Boris blinks. “Boss?”
“Out. Now.”
They exchange glances, but they know better than to argue when I use that tone. Boris packs up his laptop, Dima melts toward the elevator, and Lev grabs one last piece of bread from the table.
“Night, little rabbit,” he says, winking at Mary. “Sweet dreams.”
I wait until the elevator doors close before turning back to Mary.

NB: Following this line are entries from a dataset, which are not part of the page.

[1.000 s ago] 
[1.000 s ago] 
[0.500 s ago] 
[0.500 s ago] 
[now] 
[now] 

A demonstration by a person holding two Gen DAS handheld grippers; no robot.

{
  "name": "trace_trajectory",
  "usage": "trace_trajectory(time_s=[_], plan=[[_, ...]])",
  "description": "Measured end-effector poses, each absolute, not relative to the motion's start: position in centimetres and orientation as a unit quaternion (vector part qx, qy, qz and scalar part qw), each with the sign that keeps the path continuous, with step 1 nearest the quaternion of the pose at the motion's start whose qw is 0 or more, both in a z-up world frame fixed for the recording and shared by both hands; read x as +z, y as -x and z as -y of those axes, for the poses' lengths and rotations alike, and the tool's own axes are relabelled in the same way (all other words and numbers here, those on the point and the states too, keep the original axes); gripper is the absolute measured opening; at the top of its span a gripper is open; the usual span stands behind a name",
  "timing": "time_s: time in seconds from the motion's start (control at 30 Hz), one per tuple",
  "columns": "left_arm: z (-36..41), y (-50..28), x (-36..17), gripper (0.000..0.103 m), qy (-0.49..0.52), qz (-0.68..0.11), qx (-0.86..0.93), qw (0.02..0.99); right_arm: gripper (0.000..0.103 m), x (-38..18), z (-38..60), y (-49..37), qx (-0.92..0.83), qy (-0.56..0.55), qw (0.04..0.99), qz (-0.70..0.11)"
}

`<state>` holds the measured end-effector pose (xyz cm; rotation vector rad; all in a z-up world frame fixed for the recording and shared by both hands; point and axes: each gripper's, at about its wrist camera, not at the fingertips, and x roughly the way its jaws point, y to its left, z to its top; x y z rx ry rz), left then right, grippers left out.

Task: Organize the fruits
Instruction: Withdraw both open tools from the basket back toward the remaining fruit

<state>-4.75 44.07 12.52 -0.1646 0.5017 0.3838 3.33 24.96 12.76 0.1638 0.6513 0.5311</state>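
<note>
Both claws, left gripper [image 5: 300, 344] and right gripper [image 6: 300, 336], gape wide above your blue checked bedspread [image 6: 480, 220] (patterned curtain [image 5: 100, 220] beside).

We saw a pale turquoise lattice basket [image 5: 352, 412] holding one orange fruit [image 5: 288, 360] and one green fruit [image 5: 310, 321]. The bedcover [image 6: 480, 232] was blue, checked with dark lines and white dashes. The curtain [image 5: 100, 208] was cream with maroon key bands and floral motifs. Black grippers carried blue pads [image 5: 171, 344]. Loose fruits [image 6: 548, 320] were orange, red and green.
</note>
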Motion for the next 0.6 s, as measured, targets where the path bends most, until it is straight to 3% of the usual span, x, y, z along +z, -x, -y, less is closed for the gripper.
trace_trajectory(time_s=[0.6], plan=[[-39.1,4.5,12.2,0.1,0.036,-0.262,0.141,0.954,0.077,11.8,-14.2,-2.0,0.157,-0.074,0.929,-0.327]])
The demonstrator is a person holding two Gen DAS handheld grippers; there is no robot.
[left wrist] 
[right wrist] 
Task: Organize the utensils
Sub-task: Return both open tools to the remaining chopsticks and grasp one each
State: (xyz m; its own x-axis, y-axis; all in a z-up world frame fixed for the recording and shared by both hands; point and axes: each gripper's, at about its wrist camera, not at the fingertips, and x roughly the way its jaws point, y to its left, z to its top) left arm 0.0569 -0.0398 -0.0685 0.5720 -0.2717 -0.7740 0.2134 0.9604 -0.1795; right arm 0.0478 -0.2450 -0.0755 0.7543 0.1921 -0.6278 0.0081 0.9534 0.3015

She’s sitting there with her hands folded in her lap, looking small and uncertain again.
“There are rules,” I tell her.
“I figured.”
“You don’t leave this building without permission. You don’t contact anyone without clearing it through me first. You go to work, you come home, you report what you find.”
She nods.
“And you don’t cook for my men.”
That gets her attention. “What?”
“You heard me.”
“I wasn’t planning to cook for… them,” she says quickly, color rising in her cheeks. “I just meant… for myself. Maybe sometimes make extra if there’re leftovers, but I wasn’t— I didn’t mean—”
“Good.”
Because the thought of you taking care of anyone else makes me want to break things.
She stares at me for a long moment, something unreadable in her expression.
“Where will you be staying?” she asks finally.
“Unit down the hall. I’ll be close.”
Idiot. Why tell her anything?
“Oh.”
She looks almost… disappointed?
“Okay.”
I head toward the elevator, but something makes me stop at the threshold.
I glance over my shoulder.
“Don’t answer the door for anyone. Not even me.”
She frowns. “Why?”
I lock eyes with her.
“Because if I knock instead of using my key… something went very wrong.”
The color drains from her face as the implication sinks in.
I step into the elevator and let the doors close.